Le comité espère que le gouvernement sera en mesure de faire état de progrès
significatifs, car cette situation a inévitablement un impact sur les relations
professionnelles et l’exercice des droits syndicaux de tous les travailleurs du
pays.
- 344. Tout en prenant note de la déclaration selon laquelle le
gouvernement bénéficie de la collaboration du Bureau de l’OIT en Jordanie aux fins de
permettre aux travailleurs agricoles d’exercer une activité syndicale, le comité invite
le gouvernement à continuer de se prévaloir de l’assistance technique du Bureau pour ce
qui concerne les autres questions soulevées dans le présent cas.
Recommandations du comité
Recommandations du comité- 345. Au vu des conclusions intérimaires qui précèdent, le comité invite
le Conseil d’administration à approuver les recommandations suivantes:
- a) Le comité
prie de nouveau le gouvernement de modifier l’article 98(e) du Code du travail de
manière à supprimer la restriction imposée aux droits d’organisation des
travailleurs migrants et de faire en sorte que les travailleurs étrangers puissent
être élus à des fonctions syndicales, du moins après une période de résidence
raisonnable dans le pays.

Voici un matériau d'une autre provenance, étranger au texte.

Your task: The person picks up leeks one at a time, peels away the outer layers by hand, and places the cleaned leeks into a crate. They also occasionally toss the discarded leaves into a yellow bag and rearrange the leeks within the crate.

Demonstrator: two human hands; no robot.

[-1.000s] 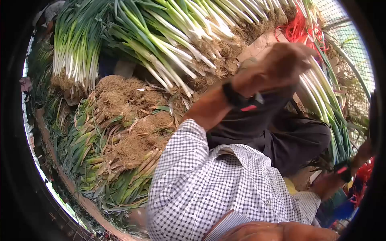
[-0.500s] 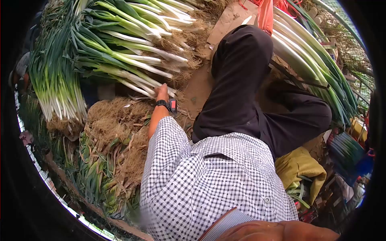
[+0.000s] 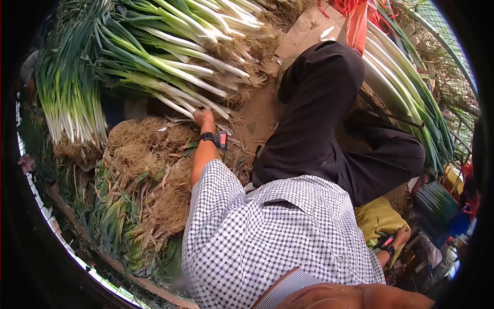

Le comité prie le gouvernement de le tenir informé de
toutes les mesures prises à cet égard.
- b) Le comité prie de nouveau le
gouvernement de prendre sans délai les mesures nécessaires, après consultation de
l’ensemble des partenaires sociaux concernés, pour modifier l’article 98(f) du Code
du travail afin de garantir que les mineurs ayant atteint l’âge légal d’admission à
l’emploi, qu’ils soient travailleurs ou apprentis, sont pleinement protégés dans
l’exercice de leurs droits syndicaux. Le comité prie le gouvernement de fournir des
informations sur les mesures envisagées ou adoptées à cet égard.
- c) Le comité
prie instamment le gouvernement de prendre des mesures significatives, y compris des
dispositions juridiques spécifiques, pour garantir le droit d’organisation et de
négociation collective dans le secteur public, y compris dans la fonction publique.
Dans l’intervalle, le comité prie le gouvernement de fournir une copie de toute loi
spéciale permettant aux fonctionnaires d’un ministère, d’un département, d’un organe
ou d’une institution gouvernementale de constituer un syndicat pour défendre leurs
intérêts.
- d) Le comité prie de nouveau instamment le gouvernement de modifier
sans délai l’article 116 du Code du travail (qui confère au ministère du Travail le
pouvoir de dissoudre et de remplacer l’organe administratif d’une organisation
représentative) après consultation des partenaires sociaux et de le tenir informé
des mesures prises à cet égard.
- e) Le comité ne peut que prier de nouveau
instamment le gouvernement de prendre rapidement des mesures pour enquêter sur les
allégations d’actes de discrimination antisyndicale et de fournir sans délai des
informations sur leur issue, y compris sur le statut des dirigeants syndicaux
mentionnés.
- f) Le comité doit comme il l’a déjà fait à de nombreuses reprises
prier de nouveau le gouvernement de prendre des mesures visant à modifier le Code du
travail afin de garantir que plus d’une organisation syndicale par secteur ou
industrie peut être constituée, si les travailleurs le souhaitent. De même, le
comité demande également que des mesures de modification du Code du travail soient
prises afin d’assurer aux travailleurs dans tous les secteurs de l’économie la
possibilité d’exercer leur droit d’organisation et de négocier collectivement en
toute liberté via les organisations de leur choix. Le comité prie de nouveau
instamment le gouvernement de prendre les mesures nécessaires afin que les syndicats
indépendants puissent être reconnus sans délai et ainsi exercer leurs activités sans
ingérence.
- g) Le comité prie le gouvernement d’indiquer si la détermination des
nouvelles amendes à l’encontre d’employeurs enfreignant la législation du travail
contenues dans le projet de loi portant modification du Code du travail a été faite
en consultation avec les partenaires sociaux.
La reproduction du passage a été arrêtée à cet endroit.